Internationally, he is best known for directing several critically acclaimed films, including the crime-thrillers Prisoners (2013) and Sicario (2015), and the science fiction films Arrival (2016) and Blade Runner 2049 (2017).
Villeneuve was born on October 3, 1967 in Trois-Rivières, Quebec, the son of Nicole Demers and Jean Villeneuve. He was educated at the Séminaire Saint-Joseph de Trois-Rivières and studied at the Université du Québec à Montréal.
August 32nd on Earth (1998), Villeneuve's feature film directorial debut, premiered in the Un Certain Regard section at the 1998 Cannes Film Festival. Alexis Martin won the Prix Jutra for Best Actor. The film was selected as the Canadian entry for the Best Foreign Language Film at the 71st Academy Awards, but was not nominated.

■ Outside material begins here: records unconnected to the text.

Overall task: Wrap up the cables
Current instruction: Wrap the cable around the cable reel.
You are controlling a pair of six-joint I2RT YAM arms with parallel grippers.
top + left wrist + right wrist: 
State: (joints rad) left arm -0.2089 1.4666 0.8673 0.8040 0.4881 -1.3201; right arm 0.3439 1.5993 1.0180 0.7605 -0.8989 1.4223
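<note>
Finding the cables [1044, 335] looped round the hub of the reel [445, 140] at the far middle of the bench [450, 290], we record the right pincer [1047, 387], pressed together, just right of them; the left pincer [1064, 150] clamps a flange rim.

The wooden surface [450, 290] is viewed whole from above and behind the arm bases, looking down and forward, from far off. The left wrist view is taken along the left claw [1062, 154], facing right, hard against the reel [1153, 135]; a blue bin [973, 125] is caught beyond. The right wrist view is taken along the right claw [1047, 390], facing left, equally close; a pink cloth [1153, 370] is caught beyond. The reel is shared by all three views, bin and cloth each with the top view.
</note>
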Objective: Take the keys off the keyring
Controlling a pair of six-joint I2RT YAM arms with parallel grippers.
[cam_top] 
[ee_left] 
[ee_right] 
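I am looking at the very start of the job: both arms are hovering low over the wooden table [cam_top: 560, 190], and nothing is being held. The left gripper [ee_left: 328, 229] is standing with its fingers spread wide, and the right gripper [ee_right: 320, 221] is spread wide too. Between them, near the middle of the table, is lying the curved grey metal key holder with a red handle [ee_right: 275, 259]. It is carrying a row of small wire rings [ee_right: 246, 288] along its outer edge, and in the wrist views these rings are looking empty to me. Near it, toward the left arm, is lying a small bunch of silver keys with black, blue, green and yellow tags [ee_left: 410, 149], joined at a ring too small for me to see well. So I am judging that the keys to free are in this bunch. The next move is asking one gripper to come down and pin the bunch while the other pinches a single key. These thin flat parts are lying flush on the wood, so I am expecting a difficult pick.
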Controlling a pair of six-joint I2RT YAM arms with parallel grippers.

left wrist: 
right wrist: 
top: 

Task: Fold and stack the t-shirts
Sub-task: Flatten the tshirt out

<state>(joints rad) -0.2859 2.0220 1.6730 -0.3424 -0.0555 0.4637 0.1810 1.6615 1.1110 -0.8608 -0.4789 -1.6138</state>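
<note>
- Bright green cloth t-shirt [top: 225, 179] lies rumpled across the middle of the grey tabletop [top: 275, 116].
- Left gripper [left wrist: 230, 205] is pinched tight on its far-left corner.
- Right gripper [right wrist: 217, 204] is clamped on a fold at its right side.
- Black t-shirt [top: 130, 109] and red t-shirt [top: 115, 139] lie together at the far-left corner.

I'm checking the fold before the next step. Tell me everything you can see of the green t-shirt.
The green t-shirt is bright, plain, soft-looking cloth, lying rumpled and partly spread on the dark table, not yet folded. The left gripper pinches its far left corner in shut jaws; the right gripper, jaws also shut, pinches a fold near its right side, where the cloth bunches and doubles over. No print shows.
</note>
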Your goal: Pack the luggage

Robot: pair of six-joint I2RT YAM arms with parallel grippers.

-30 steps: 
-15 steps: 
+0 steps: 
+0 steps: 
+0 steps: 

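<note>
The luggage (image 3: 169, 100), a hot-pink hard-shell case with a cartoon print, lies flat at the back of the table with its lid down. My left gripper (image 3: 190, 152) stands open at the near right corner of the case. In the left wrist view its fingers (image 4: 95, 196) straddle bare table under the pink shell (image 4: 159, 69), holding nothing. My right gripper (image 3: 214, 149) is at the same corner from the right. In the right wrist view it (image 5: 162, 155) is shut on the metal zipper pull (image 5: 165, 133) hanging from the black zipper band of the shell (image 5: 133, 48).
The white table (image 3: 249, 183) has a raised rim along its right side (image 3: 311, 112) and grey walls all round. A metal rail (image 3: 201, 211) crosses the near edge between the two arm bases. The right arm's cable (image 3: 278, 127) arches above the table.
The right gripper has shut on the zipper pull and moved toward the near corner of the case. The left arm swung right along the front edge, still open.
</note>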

His second film, Maelström (2000), attracted further attention and screened at festivals worldwide, ultimately winning eight Jutra Awards and the award for Best Canadian Film from the Toronto International Film Festival. He followed that up with the controversial, but critically acclaimed black and white film Polytechnique (2009) about the shootings that occurred at the Montreal university. The film premiered at the Cannes Film Festival and received numerous honours, including nine Genie Awards, becoming Villeneuve's first film to win the Genie (now known as a Canadian Screen Award) for Best Motion Picture.
Villeneuve's fourth film Incendies (2010) garnered critical acclaim when it premiered at the Venice and Toronto International Film Festivals in 2010. Incendies was subsequently chosen to represent Canada at the 83rd Academy Awards in the category of Best Foreign Language Film and was eventually nominated for the award, though it did not win. The film went on to win eight awards at the 31st Genie Awards, including Best Motion Picture, Best Direction, Best Actress (Lubna Azabal), Best Adapted Screenplay, Cinematography, Editing, Overall Sound, and Sound Editing. Incendies was chosen by The New York Times as one of the '10 Best Films of 2011.'
In January 2011, he was selected by Variety as one of the top ten filmmakers to watch. Also in 2011, Villeneuve's work was recognized at the Governor General's Performing Arts Awards, Canada's highest honour in the performing arts, and the National Arts Centre Award.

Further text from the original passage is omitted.